Berkeleyside’s approach to local politics

With less than 11 weeks to go to election day, interest in politics, nationally and locally, is growing steadily.

We’re determined to provide comprehensive coverage of local politics here on Berkeleyside, looking at the issues, the candidates and the many ballot measures voters will encounter on November 6.

In addition to our news coverage, we have already published a number of candidate profiles, and we’ll be doing more (see below for a list of some of the articles we have written so far). We also plan to try a number of more innovative approaches in our coverage this election season, using some of the powerful Web tools that exist to provide more data and more opportunities for our readers to engage with local politics. We’ll be rolling some of these innovations out in the coming weeks.

Through all this, we will try to be as objective as we can. Berkeleyside doesn’t endorse candidates or positions, and we have no plans to do so. We do accept political advertising — at our usual rates — which is open to all candidates on a space-available basis. The ad sales side of Berkeleyside is run separately from the editorial side.

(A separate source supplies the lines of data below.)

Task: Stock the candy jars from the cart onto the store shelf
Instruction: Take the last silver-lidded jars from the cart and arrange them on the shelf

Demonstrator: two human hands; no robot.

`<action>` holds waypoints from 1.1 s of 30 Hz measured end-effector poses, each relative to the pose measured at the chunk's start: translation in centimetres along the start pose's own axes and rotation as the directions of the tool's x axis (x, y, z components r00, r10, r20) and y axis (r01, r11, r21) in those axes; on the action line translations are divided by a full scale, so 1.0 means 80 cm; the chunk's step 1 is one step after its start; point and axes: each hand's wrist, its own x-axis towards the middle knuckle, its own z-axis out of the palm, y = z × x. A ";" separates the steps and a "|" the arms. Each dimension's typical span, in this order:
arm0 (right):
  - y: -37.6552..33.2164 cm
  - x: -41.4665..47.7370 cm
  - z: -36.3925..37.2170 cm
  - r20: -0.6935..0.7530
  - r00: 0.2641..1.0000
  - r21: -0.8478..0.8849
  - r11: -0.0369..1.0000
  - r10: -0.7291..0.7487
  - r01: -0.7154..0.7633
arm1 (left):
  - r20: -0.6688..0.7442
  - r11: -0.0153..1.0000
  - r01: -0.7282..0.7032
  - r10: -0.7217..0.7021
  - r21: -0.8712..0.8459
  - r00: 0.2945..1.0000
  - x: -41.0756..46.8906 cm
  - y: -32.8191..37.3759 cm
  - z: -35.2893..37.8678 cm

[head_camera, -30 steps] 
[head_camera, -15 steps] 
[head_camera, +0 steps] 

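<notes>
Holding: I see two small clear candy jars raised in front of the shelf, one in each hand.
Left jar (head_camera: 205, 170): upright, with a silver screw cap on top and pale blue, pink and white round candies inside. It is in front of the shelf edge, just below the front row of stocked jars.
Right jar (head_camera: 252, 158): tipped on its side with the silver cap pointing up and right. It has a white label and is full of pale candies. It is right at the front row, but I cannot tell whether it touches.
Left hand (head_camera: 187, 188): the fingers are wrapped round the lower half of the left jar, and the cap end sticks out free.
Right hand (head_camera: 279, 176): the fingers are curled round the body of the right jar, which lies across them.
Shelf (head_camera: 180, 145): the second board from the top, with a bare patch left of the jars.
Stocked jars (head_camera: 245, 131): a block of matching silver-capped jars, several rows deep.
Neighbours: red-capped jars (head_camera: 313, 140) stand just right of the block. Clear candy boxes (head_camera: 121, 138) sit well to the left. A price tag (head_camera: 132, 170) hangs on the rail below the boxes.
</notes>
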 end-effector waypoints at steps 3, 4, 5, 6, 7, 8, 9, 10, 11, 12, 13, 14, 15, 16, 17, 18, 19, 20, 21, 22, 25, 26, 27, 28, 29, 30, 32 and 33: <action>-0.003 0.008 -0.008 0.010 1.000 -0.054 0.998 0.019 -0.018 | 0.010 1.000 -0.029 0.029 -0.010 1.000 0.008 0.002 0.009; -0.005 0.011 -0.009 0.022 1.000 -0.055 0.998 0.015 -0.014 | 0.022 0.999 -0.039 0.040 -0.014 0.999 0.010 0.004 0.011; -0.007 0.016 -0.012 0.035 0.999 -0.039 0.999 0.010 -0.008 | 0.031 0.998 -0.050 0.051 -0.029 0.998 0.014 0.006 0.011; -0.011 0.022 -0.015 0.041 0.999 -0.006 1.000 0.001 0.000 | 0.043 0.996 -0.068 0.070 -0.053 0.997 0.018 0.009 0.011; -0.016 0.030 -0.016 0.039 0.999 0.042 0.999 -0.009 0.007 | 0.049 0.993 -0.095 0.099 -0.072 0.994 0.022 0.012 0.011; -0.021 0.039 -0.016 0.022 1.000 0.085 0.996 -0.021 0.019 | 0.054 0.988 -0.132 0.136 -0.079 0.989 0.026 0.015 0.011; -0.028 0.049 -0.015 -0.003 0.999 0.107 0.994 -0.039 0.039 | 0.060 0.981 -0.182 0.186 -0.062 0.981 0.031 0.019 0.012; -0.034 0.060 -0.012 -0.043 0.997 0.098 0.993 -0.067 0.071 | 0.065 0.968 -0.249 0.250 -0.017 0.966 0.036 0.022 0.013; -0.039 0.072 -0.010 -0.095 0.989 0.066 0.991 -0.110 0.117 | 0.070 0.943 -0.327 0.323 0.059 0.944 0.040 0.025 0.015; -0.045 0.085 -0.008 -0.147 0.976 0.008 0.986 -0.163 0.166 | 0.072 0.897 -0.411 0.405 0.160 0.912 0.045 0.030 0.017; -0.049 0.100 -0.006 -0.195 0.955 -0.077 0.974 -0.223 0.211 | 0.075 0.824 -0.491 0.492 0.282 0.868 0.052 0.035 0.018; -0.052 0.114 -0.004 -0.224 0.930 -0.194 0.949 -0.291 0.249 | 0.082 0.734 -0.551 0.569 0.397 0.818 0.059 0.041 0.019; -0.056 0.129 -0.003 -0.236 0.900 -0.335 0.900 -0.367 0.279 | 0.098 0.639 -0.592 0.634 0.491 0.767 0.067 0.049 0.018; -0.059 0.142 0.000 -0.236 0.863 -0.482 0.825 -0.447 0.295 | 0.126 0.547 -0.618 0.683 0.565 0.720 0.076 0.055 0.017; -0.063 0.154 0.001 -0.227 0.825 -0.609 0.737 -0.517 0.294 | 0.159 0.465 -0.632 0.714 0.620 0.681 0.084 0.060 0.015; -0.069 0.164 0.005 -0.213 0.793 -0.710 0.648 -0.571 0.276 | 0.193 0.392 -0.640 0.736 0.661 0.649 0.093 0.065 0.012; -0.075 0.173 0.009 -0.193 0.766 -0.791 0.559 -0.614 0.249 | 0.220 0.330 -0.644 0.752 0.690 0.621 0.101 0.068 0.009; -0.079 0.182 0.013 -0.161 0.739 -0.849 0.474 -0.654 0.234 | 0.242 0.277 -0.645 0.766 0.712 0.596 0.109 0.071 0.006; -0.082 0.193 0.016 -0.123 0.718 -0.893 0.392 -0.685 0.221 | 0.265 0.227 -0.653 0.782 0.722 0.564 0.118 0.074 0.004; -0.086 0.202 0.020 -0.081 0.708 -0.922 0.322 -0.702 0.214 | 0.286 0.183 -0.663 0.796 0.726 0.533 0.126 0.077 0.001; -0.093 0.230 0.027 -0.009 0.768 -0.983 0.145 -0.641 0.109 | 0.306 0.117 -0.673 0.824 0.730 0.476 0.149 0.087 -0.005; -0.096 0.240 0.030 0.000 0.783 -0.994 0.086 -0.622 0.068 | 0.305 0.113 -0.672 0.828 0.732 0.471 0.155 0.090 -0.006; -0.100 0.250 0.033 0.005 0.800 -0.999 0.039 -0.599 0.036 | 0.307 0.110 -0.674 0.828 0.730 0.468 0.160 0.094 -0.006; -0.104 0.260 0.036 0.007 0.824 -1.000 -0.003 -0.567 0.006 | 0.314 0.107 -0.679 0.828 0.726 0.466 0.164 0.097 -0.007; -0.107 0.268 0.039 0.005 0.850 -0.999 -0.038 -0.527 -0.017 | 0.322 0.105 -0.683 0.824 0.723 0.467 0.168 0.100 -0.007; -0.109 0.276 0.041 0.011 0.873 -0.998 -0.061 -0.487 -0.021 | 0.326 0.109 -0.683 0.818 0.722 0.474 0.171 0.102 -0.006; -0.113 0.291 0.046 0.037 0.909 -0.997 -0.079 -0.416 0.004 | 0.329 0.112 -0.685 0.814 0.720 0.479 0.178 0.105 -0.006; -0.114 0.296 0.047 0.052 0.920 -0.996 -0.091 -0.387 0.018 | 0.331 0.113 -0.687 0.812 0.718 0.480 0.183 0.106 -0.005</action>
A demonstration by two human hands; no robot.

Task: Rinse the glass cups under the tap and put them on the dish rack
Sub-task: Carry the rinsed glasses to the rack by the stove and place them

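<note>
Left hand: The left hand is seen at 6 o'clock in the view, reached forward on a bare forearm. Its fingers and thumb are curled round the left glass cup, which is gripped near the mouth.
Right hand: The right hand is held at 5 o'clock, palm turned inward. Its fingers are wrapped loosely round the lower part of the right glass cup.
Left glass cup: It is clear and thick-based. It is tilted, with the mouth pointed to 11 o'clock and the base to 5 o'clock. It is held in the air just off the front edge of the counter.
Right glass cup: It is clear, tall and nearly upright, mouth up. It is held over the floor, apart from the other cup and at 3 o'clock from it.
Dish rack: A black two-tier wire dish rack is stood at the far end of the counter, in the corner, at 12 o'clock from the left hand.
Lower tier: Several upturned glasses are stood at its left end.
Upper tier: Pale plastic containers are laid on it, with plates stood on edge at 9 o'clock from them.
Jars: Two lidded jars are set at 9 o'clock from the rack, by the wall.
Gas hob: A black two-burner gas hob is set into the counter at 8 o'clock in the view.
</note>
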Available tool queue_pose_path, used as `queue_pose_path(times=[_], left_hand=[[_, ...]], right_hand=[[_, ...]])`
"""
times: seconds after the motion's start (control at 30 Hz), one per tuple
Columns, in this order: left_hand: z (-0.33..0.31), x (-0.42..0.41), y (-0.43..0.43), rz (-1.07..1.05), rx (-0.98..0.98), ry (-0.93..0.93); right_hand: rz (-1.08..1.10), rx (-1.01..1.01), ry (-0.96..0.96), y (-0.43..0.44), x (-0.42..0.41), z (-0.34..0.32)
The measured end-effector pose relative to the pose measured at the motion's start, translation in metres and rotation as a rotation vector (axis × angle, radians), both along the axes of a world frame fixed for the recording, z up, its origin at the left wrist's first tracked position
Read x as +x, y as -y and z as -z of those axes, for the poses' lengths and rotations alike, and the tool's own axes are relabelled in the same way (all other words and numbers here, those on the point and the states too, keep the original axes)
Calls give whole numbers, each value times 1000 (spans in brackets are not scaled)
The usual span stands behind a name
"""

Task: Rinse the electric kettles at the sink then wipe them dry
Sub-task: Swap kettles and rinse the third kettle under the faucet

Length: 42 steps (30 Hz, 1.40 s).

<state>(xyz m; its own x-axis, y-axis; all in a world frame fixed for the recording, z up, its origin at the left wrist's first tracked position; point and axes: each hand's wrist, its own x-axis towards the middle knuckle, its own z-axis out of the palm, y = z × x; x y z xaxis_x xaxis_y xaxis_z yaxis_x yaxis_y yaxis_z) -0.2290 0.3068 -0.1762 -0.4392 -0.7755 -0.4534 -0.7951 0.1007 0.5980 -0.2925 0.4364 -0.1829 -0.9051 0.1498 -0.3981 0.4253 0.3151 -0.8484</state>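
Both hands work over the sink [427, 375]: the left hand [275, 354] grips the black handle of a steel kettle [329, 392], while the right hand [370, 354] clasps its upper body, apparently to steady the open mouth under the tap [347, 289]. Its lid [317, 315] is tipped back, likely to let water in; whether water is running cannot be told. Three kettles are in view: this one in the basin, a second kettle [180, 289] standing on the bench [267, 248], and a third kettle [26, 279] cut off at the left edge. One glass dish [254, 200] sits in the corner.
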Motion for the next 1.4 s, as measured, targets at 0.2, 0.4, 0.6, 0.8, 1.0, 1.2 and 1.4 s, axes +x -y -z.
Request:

If you have ideas for political stories you’d like us to cover, please let us know in the comments below.

Roster of 2012 Berkeley candidates firms up [08.13.12]
Capitelli, Bates, lead in campaign fundraising [08.06.12]
Beat poet joins crowded field for mayoral race (07.19.12)
Max Anderson kicks off council re-election campaign (07.02.12)
Jacquelyn McCormick vows to be a more inclusive mayor (06.18.12)
Sophie Hahn announces candidacy for City Council (05.09.12)
Berkeley’s Mayor Tom Bates announces his re-election bid (04.26.12)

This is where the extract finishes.